Raytheon Company has delivered the first Space Enabled Effects for Military Engagements, or SeeMe, satellite to DARPA. Assembled on the company's advanced missile production lines, the new SeeMe satellite will provide greater situational awareness to soldiers on the ground. DARPA's SeeMe program is designed to show that small satellites can be built affordably to give small squads timely tactical imagery directly from a small satellite. A future constellation of small satellites would deliver high-resolution images of precise locations of interest to the soldier's handheld device.
"Ground troops can't always get immediate access to the larger, military and commercial satellites," said Dr. Thomas Bussing, Raytheon Advanced Missile Systems vice president. "These smaller, SeeMe satellites will be dedicated to soldiers, providing them with real-time images from space when they're needed most."
Using its automated missile production lines, Raytheon can build large numbers of these highly reliable, small satellites quickly and affordably. DARPA will integrate the Raytheon-built SeeMe satellite onto a Spaceflight Industries payload that will be launched into low-earth orbit on a SpaceX rocket later this year. Military users will have an opportunity to evaluate the satellite's performance during missions in early 2019.
Eventually, a SeeMe constellation may comprise several types of small satellites, each lasting one to five years before de-orbiting and burning up, leaving no space debris and causing no re-entry hazard.
According to DARPA, the SeeMe program aims to give mobile individual US warfighters access to on-demand, space-based tactical information in remote and beyond- line-of-sight conditions. SeeMe will provide small squads and individual teams the ability to receive timely imagery of their specific overseas location directly from a small satellite with the press of a button — something that’s currently not possible from military or commercial satellites.
The program seeks to develop a constellation of small “disposable” satellites, at a fraction of the cost of airborne systems, enabling deployed warfighters overseas to hit ‘see me’ on existing handheld devices to receive a satellite image of their precise location within 90 minutes.
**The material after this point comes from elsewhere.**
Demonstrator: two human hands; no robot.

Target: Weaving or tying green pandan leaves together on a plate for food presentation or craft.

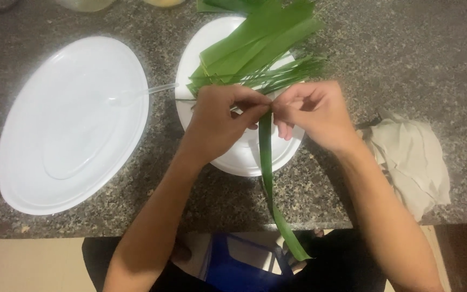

DARPA plans SeeMe to be an adjunct to unmanned aerial vehicle (UAV) technology, which provides local and regional very-high resolution coverage but cannot cover extended areas without frequent refueling. SeeMe aims to support warfighters in multiple deployed overseas locations simultaneously with no logistics or maintenance costs beyond the warfighters’ handheld devices.
The SeeMe constellation may consist of some two-dozen satellites, each lasting 60-90 days in a very low-earth orbit before de-orbiting and completely burning up, leaving no space debris and causing no re-entry hazard. The program may leverage DARPA’s Airborne Launch Assist Space Access (ALASA) program, which is developing an aircraft-based satellite launch platform for payloads on the order of 100 lbs. ALASA seeks to provide low-cost, rapid launch of small satellites into any required orbit, a capability not possible today from fixed ground launch sites.